Saturday, October 21, 2006

Pity I'm so *NICE*

Okay, so I'm posting drunk again, but it's past three am on a Friday so I think I'm in the clear. Are YOU sober? Thought not.

I'd like to share with you the story of a persistent male. His name is Peter. I don't deal in lies intentionally so his name actually is Peter. He likes to be called 'P' though. 'Cos he's a wanker. Whoops, there goes my objectivity.

"Peter is on a Stag night in Tramore. [You're aware of the concept, I presume? What you're grappling with is the fact that someone actually chose to have their Stag in Tramore. I know. Wow. Anyway, back to Peter.] Peter is thirty-something and from Laois, not a crime in itself though fast approaching one, standing in a bitch of a disco in a dump of a town, when three hot girls walk in. There are four girls in the entire place and one of them is behind the bar. It's a Friday night in rural Waterford. Options are limited.

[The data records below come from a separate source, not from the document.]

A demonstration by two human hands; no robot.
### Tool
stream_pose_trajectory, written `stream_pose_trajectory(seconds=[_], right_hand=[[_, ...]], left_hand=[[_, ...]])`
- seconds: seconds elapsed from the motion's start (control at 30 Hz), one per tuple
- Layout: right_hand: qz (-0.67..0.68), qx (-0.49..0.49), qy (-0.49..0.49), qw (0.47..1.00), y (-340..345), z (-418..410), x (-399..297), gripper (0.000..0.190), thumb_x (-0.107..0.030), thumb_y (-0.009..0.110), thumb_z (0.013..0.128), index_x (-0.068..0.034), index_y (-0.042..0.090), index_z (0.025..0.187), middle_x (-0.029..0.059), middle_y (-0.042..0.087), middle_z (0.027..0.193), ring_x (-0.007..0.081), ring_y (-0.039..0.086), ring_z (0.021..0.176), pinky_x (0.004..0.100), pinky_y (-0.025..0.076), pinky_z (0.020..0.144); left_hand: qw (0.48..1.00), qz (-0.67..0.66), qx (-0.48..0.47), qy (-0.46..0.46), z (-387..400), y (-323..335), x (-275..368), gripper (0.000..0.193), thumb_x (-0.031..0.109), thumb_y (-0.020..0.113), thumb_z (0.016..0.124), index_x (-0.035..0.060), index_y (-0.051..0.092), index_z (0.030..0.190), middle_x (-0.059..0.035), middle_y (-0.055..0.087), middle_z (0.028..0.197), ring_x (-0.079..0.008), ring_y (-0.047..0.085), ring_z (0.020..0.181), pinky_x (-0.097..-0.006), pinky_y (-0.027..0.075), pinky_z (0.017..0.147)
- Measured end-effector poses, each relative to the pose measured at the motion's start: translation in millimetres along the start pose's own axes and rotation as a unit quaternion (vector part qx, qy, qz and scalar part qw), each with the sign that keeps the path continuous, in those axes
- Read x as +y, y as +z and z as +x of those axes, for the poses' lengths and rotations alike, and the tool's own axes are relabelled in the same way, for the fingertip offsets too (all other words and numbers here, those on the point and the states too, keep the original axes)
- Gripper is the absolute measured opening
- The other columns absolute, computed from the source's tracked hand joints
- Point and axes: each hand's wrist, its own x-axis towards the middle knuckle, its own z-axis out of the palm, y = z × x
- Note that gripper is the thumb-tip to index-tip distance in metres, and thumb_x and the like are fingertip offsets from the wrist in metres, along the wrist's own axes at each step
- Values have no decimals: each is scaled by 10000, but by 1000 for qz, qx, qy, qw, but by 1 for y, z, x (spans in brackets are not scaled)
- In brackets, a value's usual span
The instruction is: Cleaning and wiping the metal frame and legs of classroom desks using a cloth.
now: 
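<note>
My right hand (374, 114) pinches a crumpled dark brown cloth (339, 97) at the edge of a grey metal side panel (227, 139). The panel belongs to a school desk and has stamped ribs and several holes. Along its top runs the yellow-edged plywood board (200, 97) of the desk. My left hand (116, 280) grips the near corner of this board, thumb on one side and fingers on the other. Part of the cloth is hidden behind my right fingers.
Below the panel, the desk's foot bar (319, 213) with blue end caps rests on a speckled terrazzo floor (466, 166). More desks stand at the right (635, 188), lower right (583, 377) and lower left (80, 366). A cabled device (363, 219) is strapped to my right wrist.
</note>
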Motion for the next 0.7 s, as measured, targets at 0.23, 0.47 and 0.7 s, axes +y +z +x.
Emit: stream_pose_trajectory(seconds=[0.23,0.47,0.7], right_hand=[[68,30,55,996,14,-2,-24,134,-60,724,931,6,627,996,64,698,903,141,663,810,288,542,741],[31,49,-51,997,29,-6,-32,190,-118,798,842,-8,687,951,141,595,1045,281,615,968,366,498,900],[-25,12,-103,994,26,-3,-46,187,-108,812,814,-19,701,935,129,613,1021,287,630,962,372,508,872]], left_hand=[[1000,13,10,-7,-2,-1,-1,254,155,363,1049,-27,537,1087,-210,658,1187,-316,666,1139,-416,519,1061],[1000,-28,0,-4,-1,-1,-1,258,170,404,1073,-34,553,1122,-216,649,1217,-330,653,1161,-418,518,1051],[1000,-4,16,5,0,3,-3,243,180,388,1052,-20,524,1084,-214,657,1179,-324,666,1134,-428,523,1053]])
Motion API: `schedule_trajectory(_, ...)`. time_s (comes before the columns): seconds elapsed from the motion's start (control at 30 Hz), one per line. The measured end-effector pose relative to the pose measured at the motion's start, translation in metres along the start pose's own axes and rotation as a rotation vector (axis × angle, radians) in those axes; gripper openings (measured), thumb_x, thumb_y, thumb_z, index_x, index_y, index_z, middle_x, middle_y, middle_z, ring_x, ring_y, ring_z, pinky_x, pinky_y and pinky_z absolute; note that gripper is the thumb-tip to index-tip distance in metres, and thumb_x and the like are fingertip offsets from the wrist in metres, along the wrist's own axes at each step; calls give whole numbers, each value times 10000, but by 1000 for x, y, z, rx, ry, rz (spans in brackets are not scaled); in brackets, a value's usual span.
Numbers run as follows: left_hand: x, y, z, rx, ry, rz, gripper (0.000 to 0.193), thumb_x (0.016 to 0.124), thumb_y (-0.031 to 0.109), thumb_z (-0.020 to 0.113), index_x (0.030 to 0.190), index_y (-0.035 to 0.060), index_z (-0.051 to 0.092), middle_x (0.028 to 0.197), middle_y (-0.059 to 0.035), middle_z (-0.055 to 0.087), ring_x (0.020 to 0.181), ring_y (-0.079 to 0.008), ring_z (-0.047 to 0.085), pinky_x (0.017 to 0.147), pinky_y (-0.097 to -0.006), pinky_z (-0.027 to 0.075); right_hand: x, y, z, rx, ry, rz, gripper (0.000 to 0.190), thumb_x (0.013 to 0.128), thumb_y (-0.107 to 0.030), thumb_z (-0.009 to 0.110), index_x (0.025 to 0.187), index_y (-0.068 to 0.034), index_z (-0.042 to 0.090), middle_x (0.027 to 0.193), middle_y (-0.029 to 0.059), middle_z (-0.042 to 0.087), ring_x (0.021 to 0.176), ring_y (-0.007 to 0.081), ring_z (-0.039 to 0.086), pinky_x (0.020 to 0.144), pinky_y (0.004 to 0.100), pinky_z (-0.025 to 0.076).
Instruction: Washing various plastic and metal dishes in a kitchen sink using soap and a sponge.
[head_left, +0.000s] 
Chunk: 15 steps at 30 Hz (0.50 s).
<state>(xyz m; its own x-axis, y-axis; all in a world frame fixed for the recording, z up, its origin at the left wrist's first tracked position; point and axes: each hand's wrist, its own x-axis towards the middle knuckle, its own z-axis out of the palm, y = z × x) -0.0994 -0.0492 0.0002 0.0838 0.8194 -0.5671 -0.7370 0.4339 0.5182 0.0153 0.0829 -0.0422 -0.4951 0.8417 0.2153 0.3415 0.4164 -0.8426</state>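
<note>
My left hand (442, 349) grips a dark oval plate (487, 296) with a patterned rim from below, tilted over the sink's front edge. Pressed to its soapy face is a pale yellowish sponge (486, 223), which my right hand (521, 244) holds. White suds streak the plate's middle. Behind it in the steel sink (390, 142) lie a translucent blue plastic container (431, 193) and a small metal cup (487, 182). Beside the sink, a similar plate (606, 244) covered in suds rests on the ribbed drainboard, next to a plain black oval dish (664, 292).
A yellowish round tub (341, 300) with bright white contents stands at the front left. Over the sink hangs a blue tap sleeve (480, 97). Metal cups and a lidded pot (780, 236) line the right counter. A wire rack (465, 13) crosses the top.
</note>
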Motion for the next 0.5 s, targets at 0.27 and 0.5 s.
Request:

Peter sidles up to the three girls. They giggle, as girls are inclined to do whenever the mood takes them, and engage with him in light-hearted banter. It is light-hearted. They banter. One, a foxy brunette in Levis, catches his eye. Boy, is she hot. He asks and finds out her name is Lucy. Wow. Hotname. She slips outside for a cigarette; Peter follows. He makes a crap joke; she laughs. I have my prey, thinks Peter, she is mine. She has smiled in my presence. I need no more encouragement. Peter employs regular seduction techniques such as Standing Around In Front Of Her So She Can't Leave and eventually swoops for the snog.

'No', says Lucy, 'I'm good, man, I'm with the girls, d'ya know?'

Aaaaaagh, says Peter, she is so playful! Let me follow her around the disco all night and try to hold her hand! He surveys his quarry: she is practically alone, ignoring those three young women and four young men hanging around her. I will certainly seduce her away from those (seven) losers and into my (rented) bed. And I will accomplish this by standing beside her all night and holding her hand. Oh yes, she plays with me. She shirks my grip as soon as I clasp her hand and ignores me when I try to show her my Scissor Sister dance moves (elbows clamped; finger guns). Her friend, the busty one laughs at me but I am not discouraged. Lucy is my love!

I buy her a drink. She says she doesn't want it 'cos she's working in the morning. I laugh! She's doing nothing except getting my breakfast tomorrow! She ignores the drink. So I buy her another. What more does a girl want except a liquid demonstration of one's interest? The teasing lass ignores my second drink. And I am stumped. What more does she want?

Then, when she slips off up the road I follow her. What girl does not enjoy a thrilling chase?? She is stood beneath a brolly with her bosom buddies, eating chips from a greased-up bag. They discuss taxis. Realising the romance in her intention, I extend a sure arm and grasp her around the waist. This night, fractured and imperfect as it was, all led to this.

Her body swivels and my heart constricts; her face turns to mine. Her perfect brow furrows in intent: 'Piss. The. Fuck. Off. Cuntbag.'

Sunday, October 08, 2006

Foley, your days are numbered

Wedding 002 (2), originally uploaded by Harriet Vane.

There are two rules in my job. Okay, three. One is that nobody talk to me for the first hour of my daily hangover. The second is that Lucy gets a coffee and a back rub whenever she requests them. The last one is that Lucy gets to watch a minimum of one hour of costume dramas and/or weighty BBC book adapations a week. THESE ARE THE RULES. LOVE THEM, LIVE THEM.

If you step outside the rules and ignore the rules then the rules are useless. Do you hear me? Yes, you, Niamh life-wrecker Foley. You with the weirdly shiny eyebrow. I'm talking to you, up there dancing and giving me the eye. The rules are in place for a reason, Foley. TO PROTECT YOU. Lucy needs her period dramas or she will go nutsy and somebody will get hurt. So, when you drop the Sky remote in a bucket of water and BREAK IT so that the channel can't be changed and Lucy has to watch horse-racing for five hours while Mr Rochester was off wooing Jane Eyre over on BBC1...well, it won't be pretty.

To everyone else who didn't drop digital remotes in buckets of water over the weekend, play on. Go about your day as usual. If your day takes you into my flickr account to view the rest of my photos, you go right ahead. You like photos of stunning-looking girls dancing drunkenly? Welcome! You've come to the right place.